** Opening DATA SECTION block **

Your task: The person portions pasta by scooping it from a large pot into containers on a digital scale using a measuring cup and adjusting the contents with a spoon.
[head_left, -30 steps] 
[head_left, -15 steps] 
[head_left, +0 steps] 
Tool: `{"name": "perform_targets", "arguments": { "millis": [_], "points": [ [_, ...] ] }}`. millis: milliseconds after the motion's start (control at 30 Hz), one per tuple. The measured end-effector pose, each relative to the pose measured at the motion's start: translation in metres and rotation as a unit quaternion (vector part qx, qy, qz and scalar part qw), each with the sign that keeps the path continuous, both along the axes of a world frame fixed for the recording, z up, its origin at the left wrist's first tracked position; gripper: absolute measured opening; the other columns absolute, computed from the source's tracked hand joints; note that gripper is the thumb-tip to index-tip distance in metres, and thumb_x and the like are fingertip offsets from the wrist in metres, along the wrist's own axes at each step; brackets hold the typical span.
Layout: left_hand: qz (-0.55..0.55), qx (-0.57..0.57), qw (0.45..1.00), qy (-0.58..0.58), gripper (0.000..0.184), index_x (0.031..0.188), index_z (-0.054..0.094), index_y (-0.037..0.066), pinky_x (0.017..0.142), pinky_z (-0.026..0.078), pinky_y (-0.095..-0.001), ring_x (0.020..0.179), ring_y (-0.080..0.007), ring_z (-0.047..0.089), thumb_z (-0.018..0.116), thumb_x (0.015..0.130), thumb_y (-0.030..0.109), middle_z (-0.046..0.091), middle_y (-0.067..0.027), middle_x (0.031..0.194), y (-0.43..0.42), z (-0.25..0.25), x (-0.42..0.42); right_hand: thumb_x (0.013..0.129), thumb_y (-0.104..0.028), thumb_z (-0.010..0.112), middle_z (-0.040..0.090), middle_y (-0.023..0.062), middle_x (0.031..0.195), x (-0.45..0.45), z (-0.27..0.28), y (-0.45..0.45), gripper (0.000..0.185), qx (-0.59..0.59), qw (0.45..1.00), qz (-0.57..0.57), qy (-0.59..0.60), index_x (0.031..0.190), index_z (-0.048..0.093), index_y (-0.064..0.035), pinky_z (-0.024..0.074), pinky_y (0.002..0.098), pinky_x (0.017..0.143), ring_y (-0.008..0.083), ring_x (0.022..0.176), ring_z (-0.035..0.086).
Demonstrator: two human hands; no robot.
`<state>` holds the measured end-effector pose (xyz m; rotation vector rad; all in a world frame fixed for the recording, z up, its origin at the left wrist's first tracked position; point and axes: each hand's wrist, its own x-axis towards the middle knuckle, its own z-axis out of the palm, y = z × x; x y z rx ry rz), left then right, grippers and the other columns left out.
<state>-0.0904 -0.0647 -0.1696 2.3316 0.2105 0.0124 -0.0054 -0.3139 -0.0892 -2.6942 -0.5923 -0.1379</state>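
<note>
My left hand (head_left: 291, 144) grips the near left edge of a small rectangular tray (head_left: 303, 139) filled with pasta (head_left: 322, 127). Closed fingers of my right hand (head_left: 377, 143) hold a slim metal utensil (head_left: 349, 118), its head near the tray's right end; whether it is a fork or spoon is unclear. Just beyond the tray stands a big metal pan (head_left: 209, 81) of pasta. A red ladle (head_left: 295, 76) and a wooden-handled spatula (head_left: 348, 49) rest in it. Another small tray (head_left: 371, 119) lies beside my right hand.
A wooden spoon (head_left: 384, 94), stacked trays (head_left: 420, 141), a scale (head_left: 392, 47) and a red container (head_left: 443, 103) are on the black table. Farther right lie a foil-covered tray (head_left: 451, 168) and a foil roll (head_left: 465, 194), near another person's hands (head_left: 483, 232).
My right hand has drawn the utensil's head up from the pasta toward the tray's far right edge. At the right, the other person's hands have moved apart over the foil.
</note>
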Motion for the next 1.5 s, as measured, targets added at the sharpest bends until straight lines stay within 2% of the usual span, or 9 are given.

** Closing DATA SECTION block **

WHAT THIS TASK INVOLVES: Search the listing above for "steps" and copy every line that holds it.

SOLUTION TO THE PROBLEM:
[head_left, -30 steps] 
[head_left, -15 steps] 
[head_left, +0 steps] 

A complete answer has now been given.